Characterizing ERG-Mediated Transcriptional Reprogramming of Prostatic Epithelial Cells towards a Cancer Stem Cell Phenotype
Session type: Poster / e-Poster / Silent Theatre session
ERG expression commonly occurs in prostate cancer (PCa). While often linked to poor prognosis, how ERG might mechanistically promote transformation remains to be elucidated.
ERG-expressing RWPE1 prostatic epithelial cells (ERG-RWPE1) were constructed to test whether ERG transformation is caused by specific transcriptional profile changes. Microarray analysis of ERG-RWPE1 cells demonstrated up-regulation transcription of stem cell (SC)-related genes. Expression of the SC markers PROM1, c-KIT and CD33 were confirmed at the protein level by FACS and immunofluorescence. The transcriptional reprogramming events related to SC-like capacity were confirmed at mRNA in ERG-RWPE-1 attached and spheroid cultures.

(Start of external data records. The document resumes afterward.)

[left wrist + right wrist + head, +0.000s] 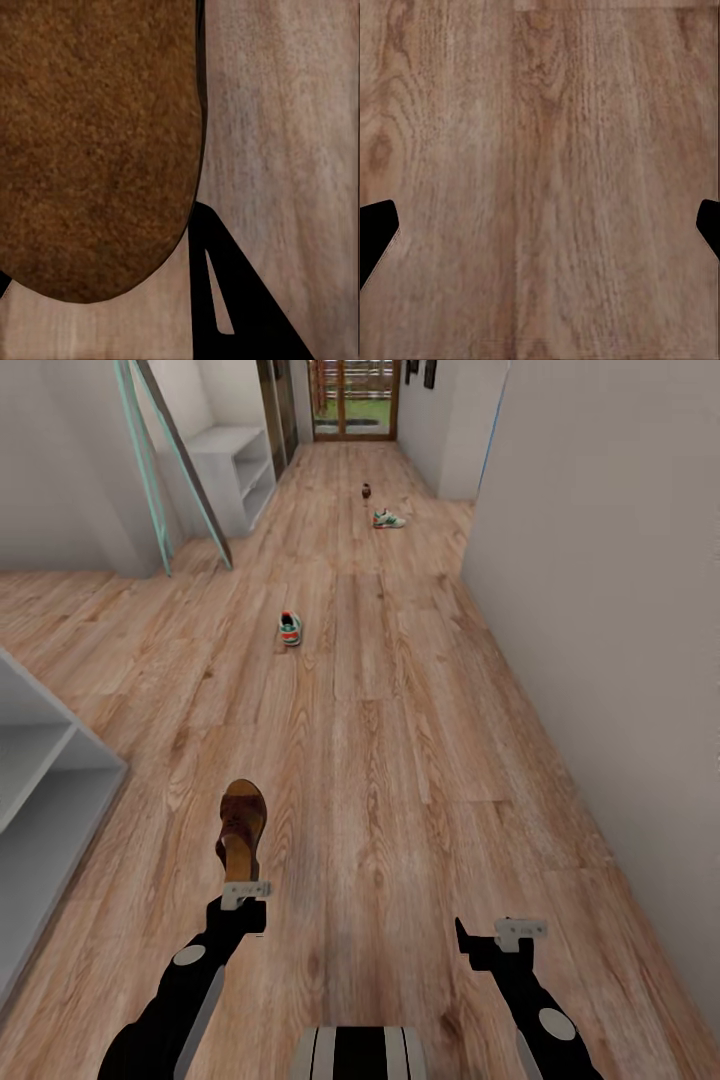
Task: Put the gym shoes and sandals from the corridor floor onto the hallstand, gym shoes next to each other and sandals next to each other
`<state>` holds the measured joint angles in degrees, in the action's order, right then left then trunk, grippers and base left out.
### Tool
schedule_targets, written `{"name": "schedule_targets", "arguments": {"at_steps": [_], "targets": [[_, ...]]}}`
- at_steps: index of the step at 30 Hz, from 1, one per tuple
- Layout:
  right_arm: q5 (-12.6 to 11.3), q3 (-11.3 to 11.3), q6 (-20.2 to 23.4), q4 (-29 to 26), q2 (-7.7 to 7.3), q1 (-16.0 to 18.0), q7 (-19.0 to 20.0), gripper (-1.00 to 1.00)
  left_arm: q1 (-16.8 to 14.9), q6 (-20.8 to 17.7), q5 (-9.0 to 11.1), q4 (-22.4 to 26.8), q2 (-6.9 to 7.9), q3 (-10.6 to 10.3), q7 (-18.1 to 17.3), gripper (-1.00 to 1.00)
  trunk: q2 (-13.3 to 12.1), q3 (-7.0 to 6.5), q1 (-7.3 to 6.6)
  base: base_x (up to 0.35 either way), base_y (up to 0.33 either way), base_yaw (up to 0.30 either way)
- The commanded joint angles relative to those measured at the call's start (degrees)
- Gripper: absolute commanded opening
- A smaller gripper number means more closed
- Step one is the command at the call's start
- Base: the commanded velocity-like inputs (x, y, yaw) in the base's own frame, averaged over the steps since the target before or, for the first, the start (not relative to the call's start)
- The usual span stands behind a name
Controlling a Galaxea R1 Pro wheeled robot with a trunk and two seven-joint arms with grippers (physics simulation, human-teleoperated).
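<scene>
The left hand (245,888) grips a sandal (241,827); the right hand (520,932) hangs spread, empty. Next, carry it to the rack.

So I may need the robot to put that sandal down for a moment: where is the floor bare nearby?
Bare planks lie ahead of the right gripper, running to the right wall, and between the held sandal and the nearer gym shoe. The left is tighter: a white shelf unit borders the sandal's side.
</scene>
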<state>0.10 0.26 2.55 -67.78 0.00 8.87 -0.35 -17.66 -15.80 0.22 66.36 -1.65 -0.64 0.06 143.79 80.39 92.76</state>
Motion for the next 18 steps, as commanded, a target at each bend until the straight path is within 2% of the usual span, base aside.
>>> {"name": "schedule_targets", "arguments": {"at_steps": [1,15,18], "targets": [[0.0,0.0,0.3,-0.1,0.00,0.0,0.0,1.00,0.0,-0.3,0.0,0.1,-0.01,0.0,0.0,-1.00,0.0,-0.29,-0.03,0.000,0.000,0.000],[-0.3,0.0,0.3,-0.1,0.00,0.0,0.0,1.00,0.0,-0.3,0.0,0.1,-0.11,-0.3,0.0,-1.00,-0.2,-4.71,-0.39,0.000,0.000,0.000],[-0.3,0.0,0.3,-0.1,0.00,0.0,0.0,1.00,0.0,-0.3,0.0,0.1,-0.11,-0.3,0.0,-1.00,-0.2,-5.00,-0.39,0.000,0.000,0.000]]}}
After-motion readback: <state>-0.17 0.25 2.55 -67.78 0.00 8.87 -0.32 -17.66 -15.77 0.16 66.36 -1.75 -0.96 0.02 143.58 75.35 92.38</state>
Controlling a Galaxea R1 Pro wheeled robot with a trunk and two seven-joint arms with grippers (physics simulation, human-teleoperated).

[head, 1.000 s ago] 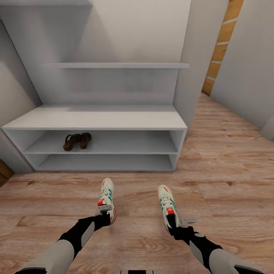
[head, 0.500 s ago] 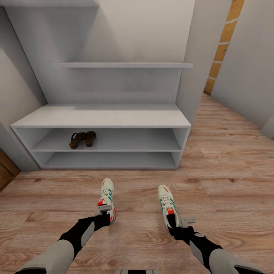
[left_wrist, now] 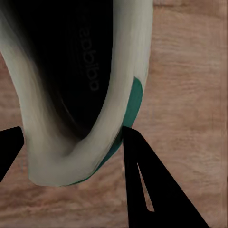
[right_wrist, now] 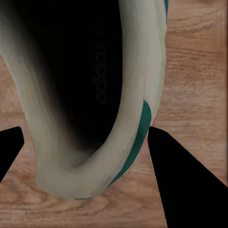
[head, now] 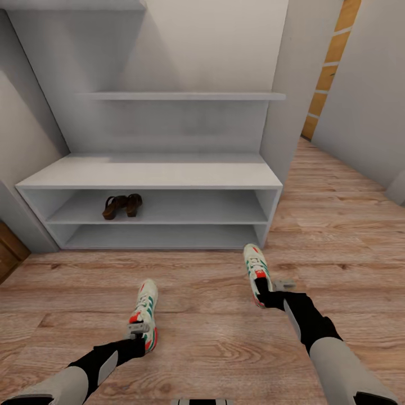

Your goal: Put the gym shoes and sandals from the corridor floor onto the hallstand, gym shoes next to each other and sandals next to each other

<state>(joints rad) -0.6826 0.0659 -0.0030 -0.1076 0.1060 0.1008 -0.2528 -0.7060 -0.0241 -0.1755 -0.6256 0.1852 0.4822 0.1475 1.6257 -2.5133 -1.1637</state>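
Observation:
Two white gym shoes with green stripes and red patches are held by their heels over the corridor floor (head: pixel 214 343). My left gripper (head: pixel 136 336) is shut on the left gym shoe (head: pixel 145 312), near me. My right gripper (head: pixel 264 289) is shut on the right gym shoe (head: pixel 256 264), close to the hallstand (head: pixel 157 174) at its right end. In the wrist views, black fingers (left_wrist: pixel 147 190) flank the left shoe's heel (left_wrist: pixel 128 57), and the right shoe's heel (right_wrist: pixel 137 57) sits likewise between the other pair. The two brown sandals (head: pixel 121 206) stand side by side on the upper open shelf, left of centre.
A higher wall shelf (head: pixel 180 96) hangs above the rack's flat top. A grey wall column (head: pixel 292 84) stands right of the rack, with the corridor running back beside it. A brown wooden edge (head: pixel 8 253) shows at the left. The lower shelf (head: pixel 157 239) holds nothing.
The view shifted slightly at first. Then my right arm reached forward, carrying its shoe toward the rack's right end, while my left arm drew back and left with its shoe.

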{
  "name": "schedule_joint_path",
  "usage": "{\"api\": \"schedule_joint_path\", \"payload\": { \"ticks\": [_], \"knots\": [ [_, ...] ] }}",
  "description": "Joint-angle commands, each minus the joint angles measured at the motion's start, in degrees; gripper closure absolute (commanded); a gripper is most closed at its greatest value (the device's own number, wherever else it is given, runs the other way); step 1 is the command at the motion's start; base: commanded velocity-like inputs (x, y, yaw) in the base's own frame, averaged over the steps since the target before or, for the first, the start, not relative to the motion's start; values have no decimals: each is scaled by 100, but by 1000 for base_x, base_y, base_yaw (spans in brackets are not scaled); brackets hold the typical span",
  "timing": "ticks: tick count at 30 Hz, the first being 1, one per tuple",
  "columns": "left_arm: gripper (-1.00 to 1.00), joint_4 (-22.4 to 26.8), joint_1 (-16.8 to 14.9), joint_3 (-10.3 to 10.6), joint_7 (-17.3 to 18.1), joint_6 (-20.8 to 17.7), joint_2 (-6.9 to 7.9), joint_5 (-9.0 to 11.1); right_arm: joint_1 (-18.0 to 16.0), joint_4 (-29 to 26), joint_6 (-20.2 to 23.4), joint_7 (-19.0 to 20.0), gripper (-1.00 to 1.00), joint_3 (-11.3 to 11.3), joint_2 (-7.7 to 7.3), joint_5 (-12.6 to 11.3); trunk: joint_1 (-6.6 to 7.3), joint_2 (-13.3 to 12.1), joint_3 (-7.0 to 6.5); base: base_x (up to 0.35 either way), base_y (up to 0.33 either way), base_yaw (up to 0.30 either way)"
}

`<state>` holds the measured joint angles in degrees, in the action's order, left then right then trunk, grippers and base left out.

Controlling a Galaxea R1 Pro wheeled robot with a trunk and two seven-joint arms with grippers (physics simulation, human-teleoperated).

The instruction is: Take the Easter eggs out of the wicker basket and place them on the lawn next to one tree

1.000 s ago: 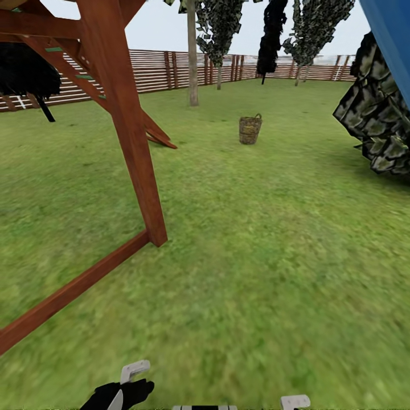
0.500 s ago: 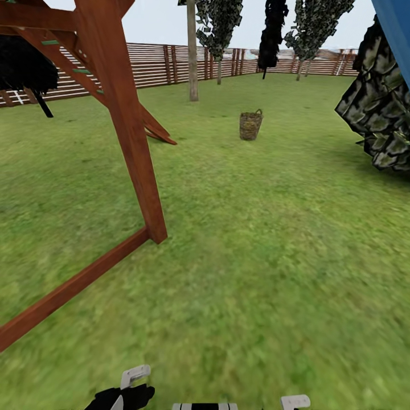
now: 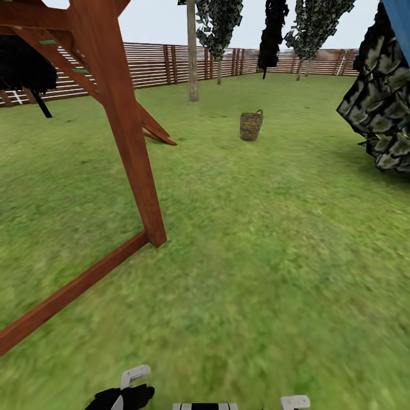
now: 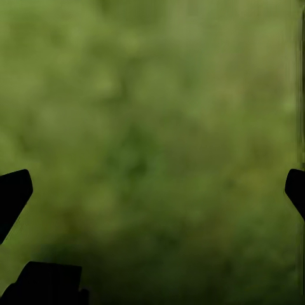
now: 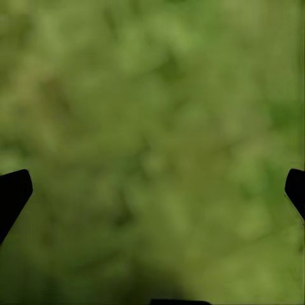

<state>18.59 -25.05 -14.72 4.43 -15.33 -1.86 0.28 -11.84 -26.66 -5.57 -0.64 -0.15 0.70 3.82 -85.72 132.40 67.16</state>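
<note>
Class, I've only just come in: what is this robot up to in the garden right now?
Nothing is being handled yet. The robot stands on the lawn facing the wicker basket, which sits well ahead of it, apart from the bare tree trunk beyond. A wooden playset frame rises at the left. The left gripper and right gripper are open over grass, holding nothing. No eggs can be made out.

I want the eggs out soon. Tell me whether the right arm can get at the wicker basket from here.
Probably not yet. The wicker basket stands far off across the lawn, near the tree, well past the right gripper, whose open jaws hang over grass. Open grass lies between; the base should drive closer first.
</note>
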Motion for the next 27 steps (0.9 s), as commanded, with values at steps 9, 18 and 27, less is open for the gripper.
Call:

ERG-RWPE1 cells form self-renewable spheroids when cultured in non-adherent SC media. Spheroids uniformly express PROM1, c-KIT and CD33 and when re-plated in adherent conditions, re-establish the SC marker expression pattern of the parental adherent cultures. Transcript analysis of ERG-RWPE-1 spheroid cultures also revealed activation of transcriptional reprogramming events related to acquisition of SC-like capacity, including up-regulated expression of a panel of “Yamanaka-related” SC genes (OCT3/4, SOX2, MYC and KLF4), epigenetic control (PRC1, PRC2 and Homeobox C family genes) and genes belonging to DNA methyltransferase, long noncoding RNA and hypoxia pathways.
RWPE1–ERG cells exhibit up regulated expression of SC genes. ERG induces the formation of self-renewable prostaspheres that exhibit enriched expression of membrane SC markers including (PROM1, c-KIT and CD33). Prostaspheres and attached cells have different gene expression in the family groups of Transcription Factors (Yamanaka Factors), PRC1, PRC2, Homeobox C family, DNA Methyltransferase and long non-coding RNA. Prostaspheres functional groups rank Pluripotency > Maintenance > Differentiation. The genes of the Family groups are interconnected and form a complex network of interactions. This system is a useful model to interrogate the molecular mechanisms of transformation and control of cancer SC leading to the design of new therapies for prostate cancer.